For example, we’ve cooperated very much with the Europeans and the Organization of Security and Cooperation for Europe, OSCE in Vienna, on standardization and strong improvement of passports and travel documents. The current ones are easily forged or altered. I mean you know that, it’s not too different than they were fifty years ago. They are a piece of paper with a photo print glued on there and some security features that they didn’t have fifty years ago, but it’s not what needs to be done. We need to go to tamperproof travel documents using biometrics. Fingerprints. Iris scans and those kinds of things and we’re moving toward that. We are also worked very closely with the International Civil Aviation Organization out of Montreal, ICAO, on aviation security. None of us will ever forget the image, again and again, of the plane flying into the World Trade Center. And major strides have been made in the U.S. and internationally on hardening cockpit doors and strengthening passenger and baggage screening and improving airport security. There has been less progress and there needs to be progress on maritime security. We’ve made a start with International Maritime Organization and others on such programs as the Container Security Initiative, trying to find ways to understand what’s in containers over there before they come here. We’ve been discussing maritime security broadly, particularly with the Asians given how critical shipping is them and also there are very important chokepoints around the world and one of the really key ones out there is called the Straight of Malaka, a lot of the world’s oil passes through there. There is no agreement at this point on exactly how to protect the Straight of Malaka, but we have been having a lot of dialogues with governments in the region about trying to convince them to be flexible and creative about how to defend the Straight of Malaka.

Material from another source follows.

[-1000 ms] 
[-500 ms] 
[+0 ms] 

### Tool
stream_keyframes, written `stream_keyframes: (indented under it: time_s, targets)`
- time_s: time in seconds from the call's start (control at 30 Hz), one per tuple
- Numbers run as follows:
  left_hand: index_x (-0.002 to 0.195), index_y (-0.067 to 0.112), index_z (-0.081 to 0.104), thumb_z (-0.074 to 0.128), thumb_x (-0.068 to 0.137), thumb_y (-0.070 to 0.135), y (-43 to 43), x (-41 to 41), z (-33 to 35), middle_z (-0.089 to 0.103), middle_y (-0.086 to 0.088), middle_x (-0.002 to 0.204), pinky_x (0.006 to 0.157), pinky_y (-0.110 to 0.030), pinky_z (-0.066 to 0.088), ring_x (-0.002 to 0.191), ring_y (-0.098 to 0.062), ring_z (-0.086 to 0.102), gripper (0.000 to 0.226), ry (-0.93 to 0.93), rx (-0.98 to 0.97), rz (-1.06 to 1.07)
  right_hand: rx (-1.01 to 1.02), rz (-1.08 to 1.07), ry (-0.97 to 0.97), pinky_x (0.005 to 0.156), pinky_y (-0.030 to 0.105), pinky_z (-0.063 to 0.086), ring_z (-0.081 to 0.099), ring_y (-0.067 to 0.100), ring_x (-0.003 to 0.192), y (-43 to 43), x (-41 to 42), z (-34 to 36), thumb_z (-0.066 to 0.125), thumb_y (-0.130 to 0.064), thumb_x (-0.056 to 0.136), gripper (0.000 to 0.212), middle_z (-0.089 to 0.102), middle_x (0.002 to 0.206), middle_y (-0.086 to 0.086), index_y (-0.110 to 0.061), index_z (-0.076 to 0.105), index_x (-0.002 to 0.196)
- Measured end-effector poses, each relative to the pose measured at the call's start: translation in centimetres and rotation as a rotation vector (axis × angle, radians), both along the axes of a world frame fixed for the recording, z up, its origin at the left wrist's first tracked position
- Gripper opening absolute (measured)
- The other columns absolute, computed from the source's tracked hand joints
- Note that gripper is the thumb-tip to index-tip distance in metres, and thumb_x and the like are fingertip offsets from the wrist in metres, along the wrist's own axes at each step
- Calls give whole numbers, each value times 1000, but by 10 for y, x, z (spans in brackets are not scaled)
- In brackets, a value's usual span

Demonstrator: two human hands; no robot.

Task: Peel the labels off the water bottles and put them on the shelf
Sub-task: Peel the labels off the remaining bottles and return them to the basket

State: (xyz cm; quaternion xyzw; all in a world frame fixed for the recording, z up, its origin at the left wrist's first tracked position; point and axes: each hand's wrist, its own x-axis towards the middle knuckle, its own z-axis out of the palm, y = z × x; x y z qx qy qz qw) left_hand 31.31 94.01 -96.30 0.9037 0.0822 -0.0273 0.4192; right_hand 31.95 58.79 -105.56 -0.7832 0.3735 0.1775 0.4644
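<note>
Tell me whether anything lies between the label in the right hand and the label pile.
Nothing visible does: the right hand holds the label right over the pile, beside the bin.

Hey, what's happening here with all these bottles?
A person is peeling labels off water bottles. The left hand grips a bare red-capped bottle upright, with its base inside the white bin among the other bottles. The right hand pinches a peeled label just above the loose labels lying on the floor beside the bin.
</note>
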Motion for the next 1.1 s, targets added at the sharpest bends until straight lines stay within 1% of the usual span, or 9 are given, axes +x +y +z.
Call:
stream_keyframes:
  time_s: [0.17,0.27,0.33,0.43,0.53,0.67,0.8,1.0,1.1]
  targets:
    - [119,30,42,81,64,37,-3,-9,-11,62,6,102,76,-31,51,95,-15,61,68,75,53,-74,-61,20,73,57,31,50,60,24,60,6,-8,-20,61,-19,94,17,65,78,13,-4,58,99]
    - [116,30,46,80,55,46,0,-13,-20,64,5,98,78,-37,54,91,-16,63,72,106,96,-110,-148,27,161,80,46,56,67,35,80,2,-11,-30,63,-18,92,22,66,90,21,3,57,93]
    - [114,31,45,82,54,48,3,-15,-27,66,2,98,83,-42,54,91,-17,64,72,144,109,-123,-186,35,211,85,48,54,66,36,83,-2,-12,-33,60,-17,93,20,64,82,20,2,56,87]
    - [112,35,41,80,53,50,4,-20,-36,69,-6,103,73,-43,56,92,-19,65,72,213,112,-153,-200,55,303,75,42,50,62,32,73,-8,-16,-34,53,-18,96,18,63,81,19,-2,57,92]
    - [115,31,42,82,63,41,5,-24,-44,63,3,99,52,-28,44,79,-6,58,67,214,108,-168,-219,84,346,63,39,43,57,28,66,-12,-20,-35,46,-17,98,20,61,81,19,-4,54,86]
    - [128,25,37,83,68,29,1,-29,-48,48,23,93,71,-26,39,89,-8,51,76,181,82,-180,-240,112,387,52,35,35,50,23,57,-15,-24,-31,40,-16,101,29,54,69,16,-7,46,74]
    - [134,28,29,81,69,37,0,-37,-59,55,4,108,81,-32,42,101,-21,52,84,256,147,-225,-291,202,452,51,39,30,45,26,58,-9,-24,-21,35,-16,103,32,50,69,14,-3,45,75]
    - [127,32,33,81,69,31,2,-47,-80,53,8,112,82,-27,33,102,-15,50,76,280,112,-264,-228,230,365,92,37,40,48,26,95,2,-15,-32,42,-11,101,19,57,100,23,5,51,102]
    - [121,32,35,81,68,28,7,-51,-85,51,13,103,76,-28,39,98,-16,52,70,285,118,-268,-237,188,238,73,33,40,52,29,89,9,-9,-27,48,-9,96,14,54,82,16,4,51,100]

We also have been trying to understand much better about crews. I mean you know ships used to just come in. They wait their turn and they come into a harbor and there was an immigration official trying to see who the crew was and asking them what was on the containers. Now we have got to go to a different system of understanding when it’s way out there, what’s on the containers and who the crew is. Paying a lot more attention to that than we used to because it’s not only planes that can be used as missiles. A lot of times people will say it would be really awful if the terrorists can smuggle a nook or something in one of the containers. That would be horrible and people are trying their best to prevent that. But the ship itself can be used as a missile, like the plane. And I am not putting any ideas in the terrorist mind I guarantee that people already haven’t thought up. They are very innovative. So in light of this, I do not want to dwell on this too long.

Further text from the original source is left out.